**PROBLEM DETAILS**
Copy every line in the records below that contains the word "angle".

(Records from a data collection)
<<<<
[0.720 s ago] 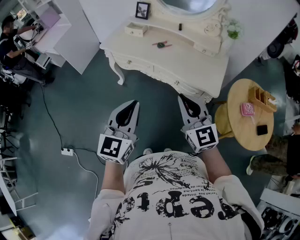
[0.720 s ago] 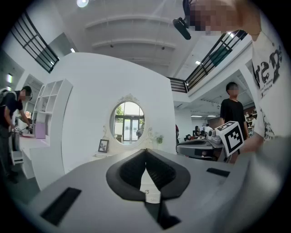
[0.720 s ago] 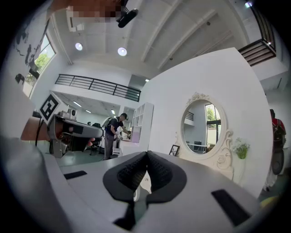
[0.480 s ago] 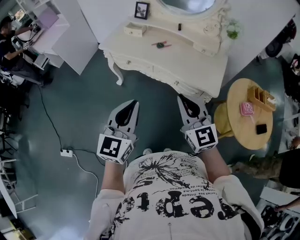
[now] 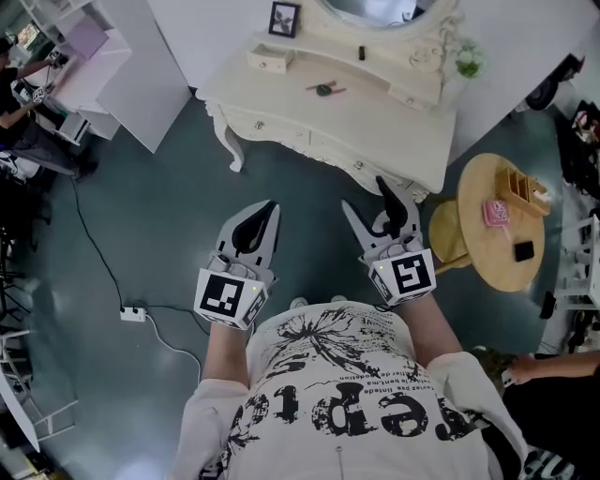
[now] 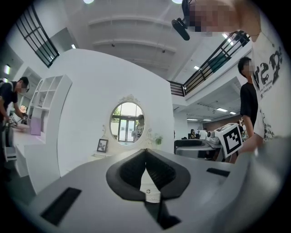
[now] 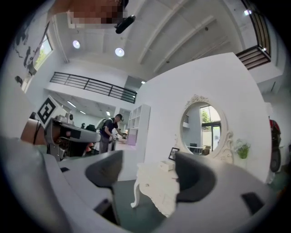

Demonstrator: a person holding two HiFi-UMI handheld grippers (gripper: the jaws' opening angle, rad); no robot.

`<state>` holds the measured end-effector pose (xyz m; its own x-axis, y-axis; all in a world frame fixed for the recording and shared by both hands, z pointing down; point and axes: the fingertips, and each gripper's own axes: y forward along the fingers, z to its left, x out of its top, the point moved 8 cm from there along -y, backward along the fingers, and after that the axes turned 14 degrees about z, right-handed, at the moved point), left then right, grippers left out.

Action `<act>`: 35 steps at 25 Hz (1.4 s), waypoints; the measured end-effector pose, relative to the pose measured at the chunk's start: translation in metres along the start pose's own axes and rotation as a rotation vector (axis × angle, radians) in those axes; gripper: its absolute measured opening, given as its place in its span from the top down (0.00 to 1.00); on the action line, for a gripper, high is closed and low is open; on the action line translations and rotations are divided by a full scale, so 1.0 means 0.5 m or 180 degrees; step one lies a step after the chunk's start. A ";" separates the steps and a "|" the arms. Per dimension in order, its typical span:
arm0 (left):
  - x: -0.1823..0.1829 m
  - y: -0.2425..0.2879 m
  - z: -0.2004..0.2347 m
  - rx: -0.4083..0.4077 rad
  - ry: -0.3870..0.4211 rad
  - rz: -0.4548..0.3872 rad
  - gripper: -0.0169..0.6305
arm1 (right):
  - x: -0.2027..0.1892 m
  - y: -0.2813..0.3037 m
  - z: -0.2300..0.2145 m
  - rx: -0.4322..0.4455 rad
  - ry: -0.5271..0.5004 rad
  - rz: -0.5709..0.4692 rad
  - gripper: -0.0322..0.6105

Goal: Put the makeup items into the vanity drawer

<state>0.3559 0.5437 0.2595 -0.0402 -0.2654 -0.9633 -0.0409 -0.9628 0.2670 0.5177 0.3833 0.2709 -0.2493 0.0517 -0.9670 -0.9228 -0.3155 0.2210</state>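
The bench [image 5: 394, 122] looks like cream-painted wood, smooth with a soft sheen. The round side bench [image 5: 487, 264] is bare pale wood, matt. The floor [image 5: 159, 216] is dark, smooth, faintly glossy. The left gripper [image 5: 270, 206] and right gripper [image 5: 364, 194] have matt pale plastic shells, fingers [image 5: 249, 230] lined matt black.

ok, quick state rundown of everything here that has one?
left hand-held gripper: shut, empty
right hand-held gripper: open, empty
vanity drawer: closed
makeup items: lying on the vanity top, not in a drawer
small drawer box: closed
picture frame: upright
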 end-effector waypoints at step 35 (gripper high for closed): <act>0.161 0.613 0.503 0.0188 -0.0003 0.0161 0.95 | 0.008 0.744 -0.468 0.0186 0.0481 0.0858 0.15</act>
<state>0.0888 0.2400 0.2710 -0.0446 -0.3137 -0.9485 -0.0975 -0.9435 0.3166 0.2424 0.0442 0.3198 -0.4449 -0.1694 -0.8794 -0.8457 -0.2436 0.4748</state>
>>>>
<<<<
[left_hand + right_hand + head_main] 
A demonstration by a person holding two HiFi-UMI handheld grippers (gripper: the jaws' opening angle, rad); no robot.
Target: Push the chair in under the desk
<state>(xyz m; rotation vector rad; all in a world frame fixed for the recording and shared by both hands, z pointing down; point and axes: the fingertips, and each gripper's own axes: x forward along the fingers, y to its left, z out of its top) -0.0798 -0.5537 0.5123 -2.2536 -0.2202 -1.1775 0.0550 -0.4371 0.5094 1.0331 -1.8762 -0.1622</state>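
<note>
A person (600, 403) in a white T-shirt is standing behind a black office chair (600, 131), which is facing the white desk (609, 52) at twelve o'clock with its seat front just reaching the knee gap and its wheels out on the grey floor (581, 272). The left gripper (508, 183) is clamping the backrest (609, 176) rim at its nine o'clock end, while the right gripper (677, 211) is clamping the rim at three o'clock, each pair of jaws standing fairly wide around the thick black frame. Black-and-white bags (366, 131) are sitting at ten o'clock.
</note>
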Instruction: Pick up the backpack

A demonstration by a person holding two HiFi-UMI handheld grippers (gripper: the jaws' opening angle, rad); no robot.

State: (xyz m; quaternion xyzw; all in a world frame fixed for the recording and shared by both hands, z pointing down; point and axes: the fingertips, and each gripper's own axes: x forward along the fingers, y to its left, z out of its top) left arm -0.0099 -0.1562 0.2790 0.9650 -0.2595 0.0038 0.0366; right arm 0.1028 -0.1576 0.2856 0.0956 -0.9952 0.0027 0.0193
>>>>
**RESULT FOR THIS EXERCISE**
Demonstrator: a person holding two HiFi-UMI handheld grippers (gripper: the jaws' opening angle, rad); no robot.
Action `<act>`: 35 steps at 25 Hz (1.4 s), waypoints; the measured end-effector pose, relative to the pose measured at the chunk's start: translation in metres along the start pose's own axes and rotation as a rotation vector (axis × angle, radians) in those axes; gripper: its absolute measured opening, given as its place in its span from the top down (0.00 to 1.00); on the action line, for a gripper, high is closed and low is open; on the action line translations and rotations are divided by a full scale, so 1.0 means 0.5 m or 180 degrees; step one lies a step after the chunk's start. A ";" separates the steps and a "|" the arms. Per dimension in order, its typical span:
A demonstration by a person holding two HiFi-UMI handheld grippers (gripper: the jaws' opening angle, rad); no robot.
A demonstration by a person holding two HiFi-UMI handheld grippers (gripper: the jaws' opening angle, rad); no robot.

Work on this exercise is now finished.